» EXERCISE OBJECTIVE: Pick out the lines below with "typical" and list them.

» RECORDS SHOWN:
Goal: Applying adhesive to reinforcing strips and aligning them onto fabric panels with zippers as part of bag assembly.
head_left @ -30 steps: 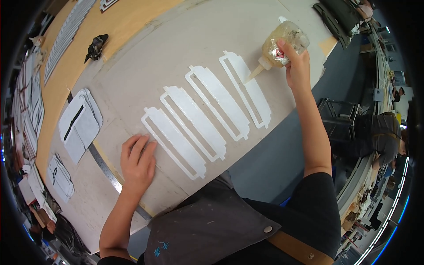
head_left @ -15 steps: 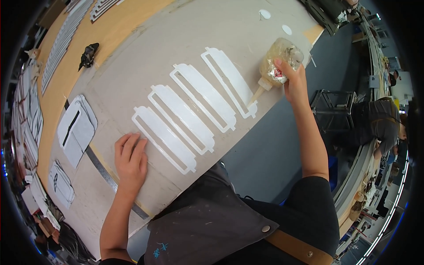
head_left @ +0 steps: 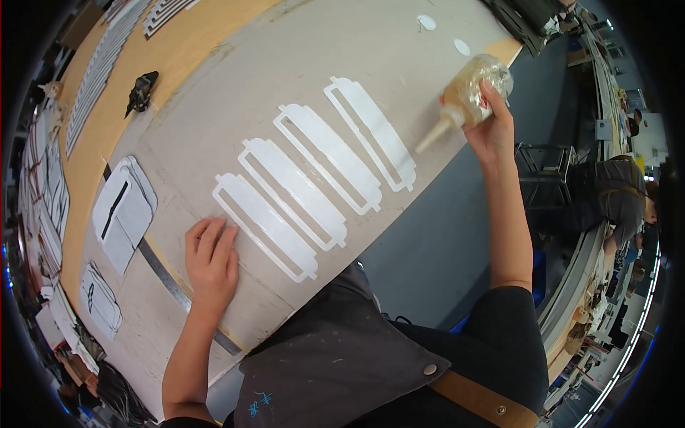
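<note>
A clear squeeze bottle (head_left: 472, 80) with yellowish contents is tilted nose-down above the right part of a grey tabletop (head_left: 342, 43), near its edge. The right hand (head_left: 494, 134) is clamped around it, thumb along its side. The tapered nozzle (head_left: 434, 134) points down and left, its tip just right of the rightmost of four flat white pieces (head_left: 367, 125). These lie slantwise in a row, each with a long narrow opening along its left side. The left hand (head_left: 212, 265) rests with loosely curled fingers, gripping nothing, just beside the leftmost piece; whether the fingertips touch it, I cannot tell. Farther left are a metal strip (head_left: 163, 267), slotted pale panels (head_left: 123, 210) and a black bundle (head_left: 143, 93). Two white ovals (head_left: 462, 48) lie beyond the bottle. At far right, a person (head_left: 621, 187) is beside another workbench.
</note>
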`<state>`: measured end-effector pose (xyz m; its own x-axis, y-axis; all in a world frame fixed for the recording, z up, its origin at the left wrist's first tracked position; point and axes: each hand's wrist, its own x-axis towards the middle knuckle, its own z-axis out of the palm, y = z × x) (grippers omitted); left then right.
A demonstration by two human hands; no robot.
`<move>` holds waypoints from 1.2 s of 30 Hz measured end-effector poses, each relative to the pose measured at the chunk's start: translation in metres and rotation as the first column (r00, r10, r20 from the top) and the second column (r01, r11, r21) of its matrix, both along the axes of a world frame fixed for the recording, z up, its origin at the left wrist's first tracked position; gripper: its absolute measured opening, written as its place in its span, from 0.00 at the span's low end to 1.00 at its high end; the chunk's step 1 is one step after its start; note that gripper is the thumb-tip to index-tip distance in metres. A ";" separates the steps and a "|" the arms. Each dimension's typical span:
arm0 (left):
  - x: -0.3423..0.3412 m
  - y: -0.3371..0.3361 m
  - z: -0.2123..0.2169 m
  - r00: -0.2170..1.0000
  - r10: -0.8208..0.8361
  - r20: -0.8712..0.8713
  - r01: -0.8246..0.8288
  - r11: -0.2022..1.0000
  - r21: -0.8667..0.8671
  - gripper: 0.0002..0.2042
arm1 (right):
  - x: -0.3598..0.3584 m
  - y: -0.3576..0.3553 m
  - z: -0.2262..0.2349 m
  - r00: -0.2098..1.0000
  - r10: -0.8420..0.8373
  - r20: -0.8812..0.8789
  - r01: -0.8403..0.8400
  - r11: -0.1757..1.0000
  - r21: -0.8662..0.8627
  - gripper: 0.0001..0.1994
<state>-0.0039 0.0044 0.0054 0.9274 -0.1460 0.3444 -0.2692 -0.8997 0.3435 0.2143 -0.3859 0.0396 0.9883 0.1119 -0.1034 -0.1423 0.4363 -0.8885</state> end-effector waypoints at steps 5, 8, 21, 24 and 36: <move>0.000 -0.001 0.000 1.000 -0.006 -0.012 0.006 1.000 -0.003 0.17 | 0.032 0.050 -0.008 0.970 -0.154 0.186 0.168 0.984 -0.062 0.21; 0.001 0.001 -0.003 1.000 -0.017 0.023 0.016 1.000 0.025 0.20 | 0.047 0.073 -0.010 0.954 -0.152 0.259 0.197 0.967 -0.159 0.22; -0.001 0.001 -0.002 1.000 -0.016 0.015 0.016 1.000 0.012 0.21 | 0.057 0.098 -0.018 0.963 -0.064 0.261 0.134 0.956 -0.261 0.22; -0.001 0.001 -0.001 1.000 -0.019 0.015 0.019 1.000 0.013 0.21 | 0.056 0.096 -0.017 0.959 -0.041 0.280 0.130 0.942 -0.310 0.21; 0.002 0.000 -0.003 0.998 -0.031 0.060 0.031 0.999 0.013 0.20 | 0.022 0.072 -0.011 0.977 -0.001 0.215 0.079 0.931 -0.356 0.24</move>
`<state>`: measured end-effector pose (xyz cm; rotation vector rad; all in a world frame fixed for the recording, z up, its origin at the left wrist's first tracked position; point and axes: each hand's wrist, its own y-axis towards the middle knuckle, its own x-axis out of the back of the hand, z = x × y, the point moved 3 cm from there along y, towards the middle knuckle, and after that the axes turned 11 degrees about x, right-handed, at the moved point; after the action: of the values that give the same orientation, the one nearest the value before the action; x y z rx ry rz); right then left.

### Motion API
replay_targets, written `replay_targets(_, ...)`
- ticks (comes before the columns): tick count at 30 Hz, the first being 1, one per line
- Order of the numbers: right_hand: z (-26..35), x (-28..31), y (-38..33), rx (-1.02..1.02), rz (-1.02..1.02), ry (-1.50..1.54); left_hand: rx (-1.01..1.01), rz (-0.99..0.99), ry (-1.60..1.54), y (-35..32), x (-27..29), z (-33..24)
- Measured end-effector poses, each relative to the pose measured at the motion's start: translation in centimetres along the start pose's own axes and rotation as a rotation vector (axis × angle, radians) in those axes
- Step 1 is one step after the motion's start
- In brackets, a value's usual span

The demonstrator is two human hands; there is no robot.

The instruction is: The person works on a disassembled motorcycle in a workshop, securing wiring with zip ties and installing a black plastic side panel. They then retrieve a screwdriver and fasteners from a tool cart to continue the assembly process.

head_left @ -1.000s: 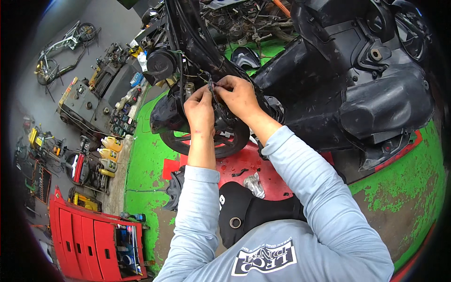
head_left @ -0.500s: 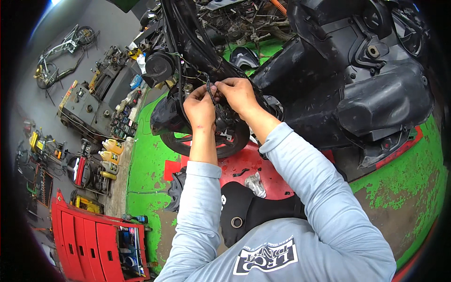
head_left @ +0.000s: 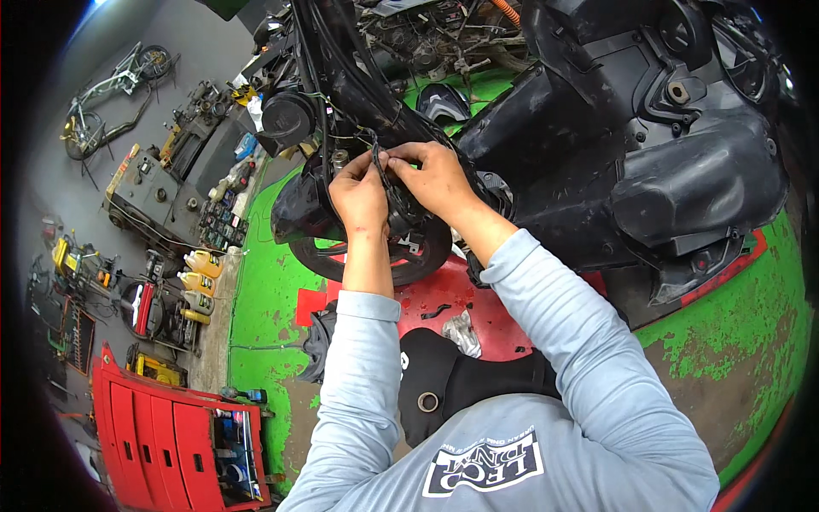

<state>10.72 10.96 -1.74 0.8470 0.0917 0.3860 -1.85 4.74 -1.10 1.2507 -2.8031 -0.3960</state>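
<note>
Left hand [head_left: 360, 194] and right hand [head_left: 433, 177] both pinch a thin black cable [head_left: 378, 166] at 12 o'clock above the front wheel [head_left: 375, 256]; looks light, floppy, best gripped near its end.

The scooter's body panels [head_left: 682, 171] are matt black plastic, dusty and scuffed. The floor [head_left: 734, 333] has rough green paint, chipped down to grey concrete, and the tool cabinet [head_left: 171, 427] is glossy red painted metal. The sleeves [head_left: 580, 341] are smooth pale-grey cloth.
</note>
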Motion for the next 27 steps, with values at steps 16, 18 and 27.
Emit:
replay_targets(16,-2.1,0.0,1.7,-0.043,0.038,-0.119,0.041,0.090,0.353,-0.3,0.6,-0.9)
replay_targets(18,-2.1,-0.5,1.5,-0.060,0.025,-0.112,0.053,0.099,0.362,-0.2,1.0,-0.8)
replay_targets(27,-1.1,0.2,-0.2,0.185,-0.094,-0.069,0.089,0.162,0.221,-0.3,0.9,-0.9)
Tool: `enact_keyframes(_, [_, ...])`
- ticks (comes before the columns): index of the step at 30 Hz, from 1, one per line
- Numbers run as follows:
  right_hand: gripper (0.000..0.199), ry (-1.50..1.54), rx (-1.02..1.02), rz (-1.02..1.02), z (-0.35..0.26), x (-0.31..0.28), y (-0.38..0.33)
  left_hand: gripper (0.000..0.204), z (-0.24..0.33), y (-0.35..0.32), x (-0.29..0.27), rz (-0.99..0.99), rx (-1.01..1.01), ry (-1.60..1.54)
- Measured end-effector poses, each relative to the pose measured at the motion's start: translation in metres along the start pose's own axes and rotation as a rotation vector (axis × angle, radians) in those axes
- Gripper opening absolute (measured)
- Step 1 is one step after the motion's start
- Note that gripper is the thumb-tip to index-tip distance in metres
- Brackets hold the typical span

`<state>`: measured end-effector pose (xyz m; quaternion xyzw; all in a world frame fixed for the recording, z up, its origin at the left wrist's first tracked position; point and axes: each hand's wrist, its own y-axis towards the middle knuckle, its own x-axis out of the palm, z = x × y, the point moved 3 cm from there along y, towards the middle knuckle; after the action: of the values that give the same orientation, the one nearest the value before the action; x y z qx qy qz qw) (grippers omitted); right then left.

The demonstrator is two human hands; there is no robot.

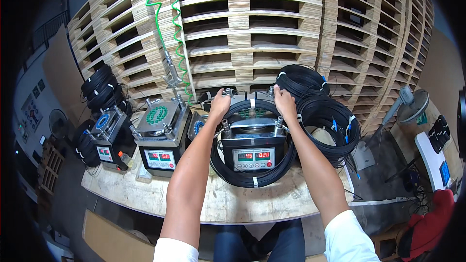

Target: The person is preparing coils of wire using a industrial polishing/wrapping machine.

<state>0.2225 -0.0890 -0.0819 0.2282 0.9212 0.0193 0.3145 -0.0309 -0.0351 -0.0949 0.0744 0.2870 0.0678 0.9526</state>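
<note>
Mid-frame, a round black cable coil (pixel 233 176) already rings the boxy black-and-silver machine (pixel 252 142), left hand (pixel 221 103) and right hand (pixel 285 104) half-curled at its rear metal knobs (pixel 228 91), firm hold and tightness unclear.

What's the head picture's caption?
Left hand, right hand at far corners of a boxy black metal machine ringed by a black cable coil.

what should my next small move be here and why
Probably turn or press the machine's far posts: the left hand and right hand are each at one, while the near posts have no hand on them.
</note>
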Motion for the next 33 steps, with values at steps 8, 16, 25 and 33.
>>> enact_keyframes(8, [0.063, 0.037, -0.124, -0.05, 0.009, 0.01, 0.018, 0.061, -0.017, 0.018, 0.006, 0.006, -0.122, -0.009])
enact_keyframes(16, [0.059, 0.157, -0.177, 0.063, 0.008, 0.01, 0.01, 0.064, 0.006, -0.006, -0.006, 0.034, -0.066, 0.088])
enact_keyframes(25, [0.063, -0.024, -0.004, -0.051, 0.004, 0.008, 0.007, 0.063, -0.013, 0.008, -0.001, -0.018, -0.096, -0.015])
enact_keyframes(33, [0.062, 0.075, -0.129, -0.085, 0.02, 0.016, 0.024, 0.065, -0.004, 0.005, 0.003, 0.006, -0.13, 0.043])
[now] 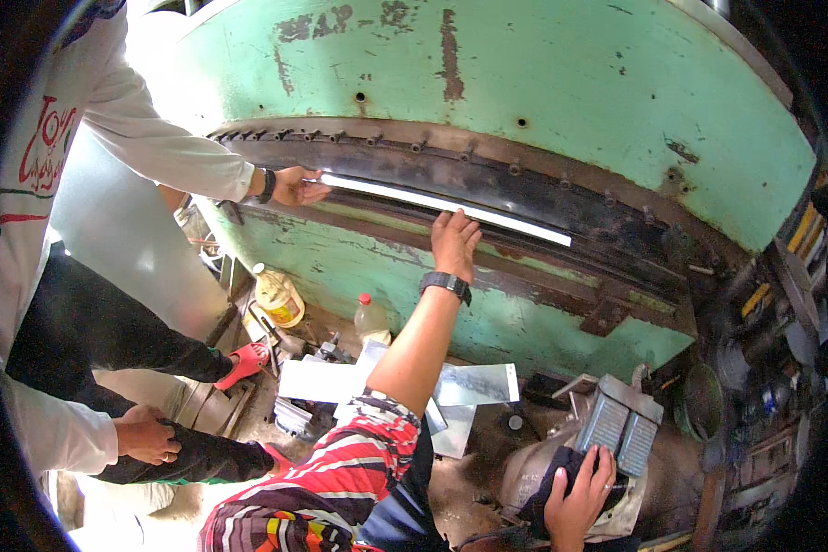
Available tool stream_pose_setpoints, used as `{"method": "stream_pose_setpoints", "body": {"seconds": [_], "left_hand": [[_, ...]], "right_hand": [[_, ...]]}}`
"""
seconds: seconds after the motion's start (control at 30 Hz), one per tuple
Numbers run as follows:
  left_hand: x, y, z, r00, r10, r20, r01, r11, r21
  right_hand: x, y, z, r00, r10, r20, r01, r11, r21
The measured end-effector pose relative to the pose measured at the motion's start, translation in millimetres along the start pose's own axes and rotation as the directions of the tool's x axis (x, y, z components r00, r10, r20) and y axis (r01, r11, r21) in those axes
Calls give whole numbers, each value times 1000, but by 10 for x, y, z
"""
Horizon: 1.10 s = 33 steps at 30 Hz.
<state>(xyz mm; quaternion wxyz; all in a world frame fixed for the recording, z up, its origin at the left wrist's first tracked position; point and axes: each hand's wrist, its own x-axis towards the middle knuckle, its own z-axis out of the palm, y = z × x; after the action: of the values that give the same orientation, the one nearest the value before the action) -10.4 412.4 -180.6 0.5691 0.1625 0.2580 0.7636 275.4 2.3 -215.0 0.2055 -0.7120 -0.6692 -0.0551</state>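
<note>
A long, bright metal strip [515, 224] lies along the dark slot of a large green machine [561, 83]. My left hand [455, 241], wearing a dark watch, reaches up to the strip's lower edge near its middle, fingers curled against it. At the strip's left end a co-worker's hand [296, 186] grips it. Low on the right, my right hand [580, 492] lies with fingers stretched out over a dark surface that I cannot make out. Just beyond it is a grey double foot pedal [621, 425] with ribbed tops.
The co-worker stands at the left, the other hand [145, 434] hanging low. On the floor are a yellow-labelled jug [279, 296], a red-capped bottle [371, 319] and flat metal pieces [474, 385]. A large metal sheet [129, 239] stands behind the co-worker. Clutter lines the right side.
</note>
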Motion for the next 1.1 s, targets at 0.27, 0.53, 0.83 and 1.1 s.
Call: {"method": "stream_pose_setpoints", "body": {"seconds": [0.27,0.53,0.83,1.1], "left_hand": [[3,-75,-37,995,-21,100,32,993,-112],[62,-129,-51,987,-53,151,83,976,-200],[5,-102,12,981,-45,191,79,981,-175],[63,-109,-39,977,-54,205,99,971,-217]], "right_hand": [[77,-144,-145,995,-66,-78,61,996,-71],[5,-16,-31,998,-5,64,9,998,-69],[46,-47,-93,996,-16,82,22,997,-75],[63,-86,-128,997,-30,69,35,996,-80]]}}
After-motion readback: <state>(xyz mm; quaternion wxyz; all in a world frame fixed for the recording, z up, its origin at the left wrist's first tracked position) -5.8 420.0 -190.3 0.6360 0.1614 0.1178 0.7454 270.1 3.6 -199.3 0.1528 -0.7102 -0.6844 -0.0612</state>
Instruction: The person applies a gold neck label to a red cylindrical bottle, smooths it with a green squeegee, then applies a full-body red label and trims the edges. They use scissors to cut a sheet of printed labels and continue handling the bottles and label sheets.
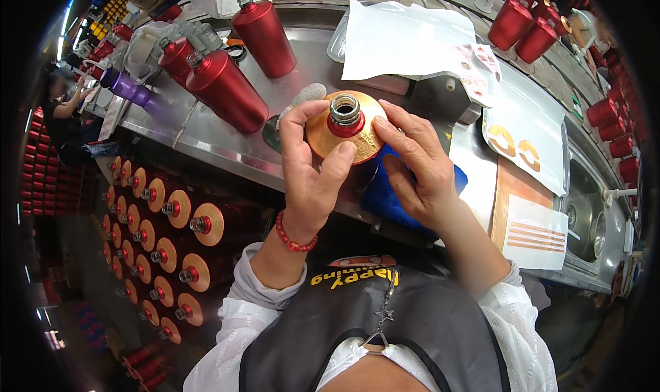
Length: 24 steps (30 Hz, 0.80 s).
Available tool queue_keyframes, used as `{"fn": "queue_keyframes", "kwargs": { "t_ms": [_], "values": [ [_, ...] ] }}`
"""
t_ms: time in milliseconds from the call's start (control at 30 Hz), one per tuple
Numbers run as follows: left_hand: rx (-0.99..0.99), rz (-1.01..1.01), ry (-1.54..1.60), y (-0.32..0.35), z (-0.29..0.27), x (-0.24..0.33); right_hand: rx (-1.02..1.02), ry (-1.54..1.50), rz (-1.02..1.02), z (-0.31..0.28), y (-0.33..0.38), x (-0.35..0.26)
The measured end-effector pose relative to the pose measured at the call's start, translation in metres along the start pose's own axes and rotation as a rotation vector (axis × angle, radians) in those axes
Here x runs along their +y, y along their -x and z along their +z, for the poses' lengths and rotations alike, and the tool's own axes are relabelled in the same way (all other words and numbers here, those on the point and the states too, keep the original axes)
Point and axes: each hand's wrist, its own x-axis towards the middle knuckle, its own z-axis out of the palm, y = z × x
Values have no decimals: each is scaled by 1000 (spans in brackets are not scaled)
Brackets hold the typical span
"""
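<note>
A red glass bottle with a gold shoulder [366, 142] points its open, threaded neck up toward me. My left hand [309, 165] is closed round its left side, with the thumb lying on the gold shoulder. From the right, the fingers of my right hand [421, 168] press on the gold rim, its thumb lower down by the bottle's side. Most of the bottle's body is hidden below the shoulder. A blue cushion-like thing [392, 194] lies under and beside my right hand. Beyond my left hand stand plain red bottles [230, 93] on the metal bench [213, 144].
Gold-shouldered bottles [165, 254] stand in rows at lower left. Curved gold labels [526, 151] lie on a white sheet at right, near gold strips [536, 236] and a wooden board [505, 186]. A conveyor [560, 82] curves behind. A purple bottle [127, 86] and another person [65, 113] are left.
</note>
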Motion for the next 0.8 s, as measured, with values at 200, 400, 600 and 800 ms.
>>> {"fn": "queue_keyframes", "kwargs": {
  "t_ms": [200, 400, 600, 800],
  "values": [
    [-85, -4, -133, -2, -8, -1, 1, -15, -2, 0, 0, 0],
    [-105, -134, 101, -8, -12, 4, 2, -32, 4, -1, 0, 0],
    [-147, -156, 39, -11, -17, 3, 8, -25, 4, 0, 1, 0],
    [-144, -150, -61, -13, -18, 3, 8, -11, 3, 0, 2, -1]
  ]
}}
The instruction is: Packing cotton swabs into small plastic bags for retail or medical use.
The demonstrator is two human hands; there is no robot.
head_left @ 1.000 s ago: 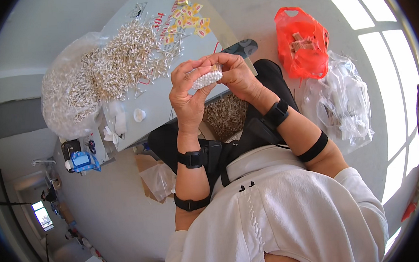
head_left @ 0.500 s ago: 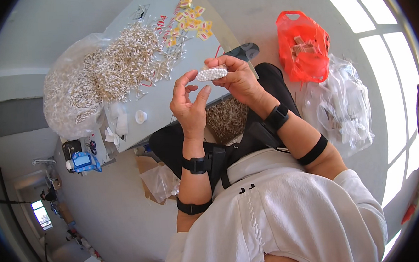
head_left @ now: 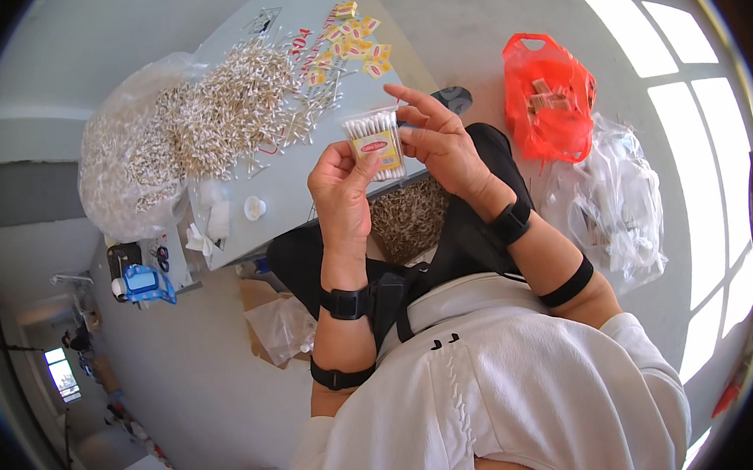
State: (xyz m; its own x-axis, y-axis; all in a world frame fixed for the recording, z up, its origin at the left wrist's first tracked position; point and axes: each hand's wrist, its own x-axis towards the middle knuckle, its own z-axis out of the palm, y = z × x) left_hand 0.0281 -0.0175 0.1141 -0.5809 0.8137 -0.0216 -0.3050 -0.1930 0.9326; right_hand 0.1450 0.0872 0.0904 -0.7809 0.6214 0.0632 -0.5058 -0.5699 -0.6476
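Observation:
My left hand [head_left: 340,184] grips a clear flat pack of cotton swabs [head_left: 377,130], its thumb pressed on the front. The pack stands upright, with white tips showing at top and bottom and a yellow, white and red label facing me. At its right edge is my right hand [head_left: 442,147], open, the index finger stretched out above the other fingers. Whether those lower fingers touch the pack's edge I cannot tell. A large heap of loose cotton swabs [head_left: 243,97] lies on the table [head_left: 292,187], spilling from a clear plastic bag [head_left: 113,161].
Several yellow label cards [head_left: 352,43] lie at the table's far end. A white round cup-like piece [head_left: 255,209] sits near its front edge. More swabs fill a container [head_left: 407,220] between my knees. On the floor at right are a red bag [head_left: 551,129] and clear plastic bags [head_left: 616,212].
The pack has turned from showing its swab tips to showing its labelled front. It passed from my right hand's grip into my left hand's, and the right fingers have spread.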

» RESPONSE TO THIS EXERCISE:
`<move>` holds waypoints from 1.2 s of 30 Hz measured end-effector poses, each relative to the pose measured at the chunk's start: translation in metres and rotation as the first column (r00, r10, r20 from the top) and the second column (r01, r11, r21) of its matrix, both along the axes of a world frame fixed for the recording, z up, its origin at the left wrist's first tracked position; gripper: its absolute measured opening, written as its place in its span, from 0.00 at the span's low end to 1.00 at its high end; the chunk's step 1 is one step after its start; note that gripper is the thumb-tip to index-tip distance in metres. A ";" separates the steps and a "|" the arms. Each dimension's typical span:
- Brackets hold the typical span
Brackets hold the typical span

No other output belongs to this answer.